* The problem: The listing below contains a span that opens with the line containing "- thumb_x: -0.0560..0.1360" and closes with the line containing "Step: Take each". Return that span exactly.
+++ Information
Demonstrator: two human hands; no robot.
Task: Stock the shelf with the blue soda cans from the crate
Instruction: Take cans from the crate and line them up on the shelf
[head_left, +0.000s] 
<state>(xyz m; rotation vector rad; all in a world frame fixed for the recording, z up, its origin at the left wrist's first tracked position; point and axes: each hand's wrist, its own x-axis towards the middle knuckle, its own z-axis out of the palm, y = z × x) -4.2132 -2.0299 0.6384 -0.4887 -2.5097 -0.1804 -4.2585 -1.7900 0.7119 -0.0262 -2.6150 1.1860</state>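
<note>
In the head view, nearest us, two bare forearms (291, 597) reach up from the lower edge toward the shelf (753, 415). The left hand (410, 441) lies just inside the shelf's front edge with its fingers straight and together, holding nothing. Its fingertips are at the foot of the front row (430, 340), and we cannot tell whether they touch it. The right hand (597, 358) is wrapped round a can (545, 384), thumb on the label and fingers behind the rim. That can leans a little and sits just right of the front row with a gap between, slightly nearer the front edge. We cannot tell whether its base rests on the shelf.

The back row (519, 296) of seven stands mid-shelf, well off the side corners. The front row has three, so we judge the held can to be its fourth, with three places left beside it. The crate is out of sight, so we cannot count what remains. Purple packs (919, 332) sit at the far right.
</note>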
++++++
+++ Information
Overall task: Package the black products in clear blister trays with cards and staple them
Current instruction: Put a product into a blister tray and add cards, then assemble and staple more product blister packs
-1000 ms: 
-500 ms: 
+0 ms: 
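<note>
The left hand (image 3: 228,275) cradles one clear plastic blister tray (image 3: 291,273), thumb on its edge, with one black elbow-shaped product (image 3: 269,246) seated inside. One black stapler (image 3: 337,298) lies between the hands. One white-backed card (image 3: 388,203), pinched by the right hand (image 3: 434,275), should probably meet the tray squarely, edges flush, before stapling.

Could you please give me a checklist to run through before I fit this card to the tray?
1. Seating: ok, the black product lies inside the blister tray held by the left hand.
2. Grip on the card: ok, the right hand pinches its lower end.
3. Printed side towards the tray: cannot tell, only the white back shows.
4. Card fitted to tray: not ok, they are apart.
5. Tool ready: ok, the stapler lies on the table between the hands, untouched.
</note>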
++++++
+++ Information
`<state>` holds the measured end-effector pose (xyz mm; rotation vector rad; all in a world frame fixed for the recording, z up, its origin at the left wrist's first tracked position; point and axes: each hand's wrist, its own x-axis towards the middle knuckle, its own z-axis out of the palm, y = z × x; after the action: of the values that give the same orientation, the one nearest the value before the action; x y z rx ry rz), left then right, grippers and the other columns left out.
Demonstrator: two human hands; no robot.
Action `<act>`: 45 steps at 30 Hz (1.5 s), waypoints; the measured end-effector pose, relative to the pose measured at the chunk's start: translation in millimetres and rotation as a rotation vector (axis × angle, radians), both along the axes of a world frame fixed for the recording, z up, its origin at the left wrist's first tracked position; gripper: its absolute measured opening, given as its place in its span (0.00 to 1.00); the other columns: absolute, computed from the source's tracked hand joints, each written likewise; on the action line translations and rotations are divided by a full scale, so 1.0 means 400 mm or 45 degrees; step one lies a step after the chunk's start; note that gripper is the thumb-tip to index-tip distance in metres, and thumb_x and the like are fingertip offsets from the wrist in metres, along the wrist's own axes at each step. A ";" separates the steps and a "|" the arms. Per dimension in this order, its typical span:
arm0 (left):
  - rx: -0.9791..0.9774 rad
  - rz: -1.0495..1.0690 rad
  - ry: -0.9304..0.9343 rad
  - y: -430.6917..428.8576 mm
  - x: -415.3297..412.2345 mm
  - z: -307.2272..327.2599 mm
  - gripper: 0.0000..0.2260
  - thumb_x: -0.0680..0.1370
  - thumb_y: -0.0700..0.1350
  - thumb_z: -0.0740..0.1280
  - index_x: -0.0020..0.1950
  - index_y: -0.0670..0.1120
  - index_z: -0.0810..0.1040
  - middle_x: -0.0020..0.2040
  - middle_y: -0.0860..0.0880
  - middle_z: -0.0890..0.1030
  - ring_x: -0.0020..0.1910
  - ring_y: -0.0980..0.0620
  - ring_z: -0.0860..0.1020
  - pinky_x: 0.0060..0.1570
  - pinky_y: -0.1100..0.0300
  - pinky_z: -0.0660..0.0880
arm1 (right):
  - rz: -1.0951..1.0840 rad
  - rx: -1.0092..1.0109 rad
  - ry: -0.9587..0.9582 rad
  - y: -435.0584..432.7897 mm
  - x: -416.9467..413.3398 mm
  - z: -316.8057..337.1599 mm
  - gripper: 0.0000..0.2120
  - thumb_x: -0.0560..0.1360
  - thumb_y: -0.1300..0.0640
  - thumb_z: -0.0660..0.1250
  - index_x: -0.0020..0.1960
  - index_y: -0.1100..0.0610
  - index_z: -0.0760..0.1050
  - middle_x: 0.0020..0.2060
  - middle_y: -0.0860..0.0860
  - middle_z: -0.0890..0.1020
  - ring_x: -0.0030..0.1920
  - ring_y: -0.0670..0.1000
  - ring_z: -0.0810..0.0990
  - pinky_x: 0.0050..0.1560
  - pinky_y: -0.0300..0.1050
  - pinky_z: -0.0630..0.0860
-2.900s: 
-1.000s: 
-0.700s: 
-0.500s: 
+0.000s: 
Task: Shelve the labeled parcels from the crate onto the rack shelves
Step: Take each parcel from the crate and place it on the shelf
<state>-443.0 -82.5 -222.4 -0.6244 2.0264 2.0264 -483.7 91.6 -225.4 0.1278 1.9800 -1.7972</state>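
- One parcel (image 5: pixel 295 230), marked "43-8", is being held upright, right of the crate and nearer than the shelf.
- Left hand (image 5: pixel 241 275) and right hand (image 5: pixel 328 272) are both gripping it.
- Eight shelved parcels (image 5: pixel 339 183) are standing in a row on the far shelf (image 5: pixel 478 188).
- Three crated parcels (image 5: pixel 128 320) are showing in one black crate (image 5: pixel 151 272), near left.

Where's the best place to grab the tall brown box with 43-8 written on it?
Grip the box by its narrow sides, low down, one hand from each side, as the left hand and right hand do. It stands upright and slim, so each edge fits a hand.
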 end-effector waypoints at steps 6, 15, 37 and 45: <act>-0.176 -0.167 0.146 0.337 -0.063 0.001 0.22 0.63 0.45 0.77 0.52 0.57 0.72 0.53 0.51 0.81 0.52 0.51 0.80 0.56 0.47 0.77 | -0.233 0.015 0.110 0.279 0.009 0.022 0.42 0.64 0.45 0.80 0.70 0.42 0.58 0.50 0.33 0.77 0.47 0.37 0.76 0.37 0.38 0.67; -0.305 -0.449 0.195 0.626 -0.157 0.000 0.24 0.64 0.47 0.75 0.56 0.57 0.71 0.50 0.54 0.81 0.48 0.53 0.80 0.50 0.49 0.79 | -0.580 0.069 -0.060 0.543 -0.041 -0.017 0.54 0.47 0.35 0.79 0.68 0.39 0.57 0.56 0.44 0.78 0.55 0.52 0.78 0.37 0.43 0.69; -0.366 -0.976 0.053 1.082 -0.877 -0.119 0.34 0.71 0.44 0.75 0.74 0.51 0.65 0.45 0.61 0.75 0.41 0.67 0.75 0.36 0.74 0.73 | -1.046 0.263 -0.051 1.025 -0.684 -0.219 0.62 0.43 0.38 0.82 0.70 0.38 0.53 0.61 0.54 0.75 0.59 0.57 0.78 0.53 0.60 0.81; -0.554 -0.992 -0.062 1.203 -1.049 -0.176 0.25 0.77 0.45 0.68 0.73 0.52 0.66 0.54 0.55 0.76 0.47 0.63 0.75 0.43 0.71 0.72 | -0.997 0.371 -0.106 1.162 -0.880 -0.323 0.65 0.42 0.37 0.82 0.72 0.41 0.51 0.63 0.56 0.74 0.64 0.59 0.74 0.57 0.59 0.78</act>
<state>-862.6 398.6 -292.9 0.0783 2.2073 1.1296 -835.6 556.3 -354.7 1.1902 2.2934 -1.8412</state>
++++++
* Exercise result:
  - thumb_x: -0.0560..0.1360
  - thumb_y: -0.1300..0.0640
  - thumb_z: -0.0660..0.1250
  - index_x: -0.0020..0.1960
  - index_y: -0.1100..0.0610
  - index_z: -0.0760..0.1050
  - middle_x: 0.0020..0.2060
  - middle_y: -0.0860..0.0860
  - middle_z: -0.0890..0.1020
  - ring_x: -0.0030..0.1920
  - ring_y: -0.0670..0.1000
  - ring_z: -0.0810..0.0990
  - pinky_x: 0.0050..0.1560
  - pinky_y: -0.0300..0.1050
  - pinky_z: -0.0630..0.0860
-2.900s: 
-1.000s: 
-0.700s: 
-0.500s: 
+0.000s: 
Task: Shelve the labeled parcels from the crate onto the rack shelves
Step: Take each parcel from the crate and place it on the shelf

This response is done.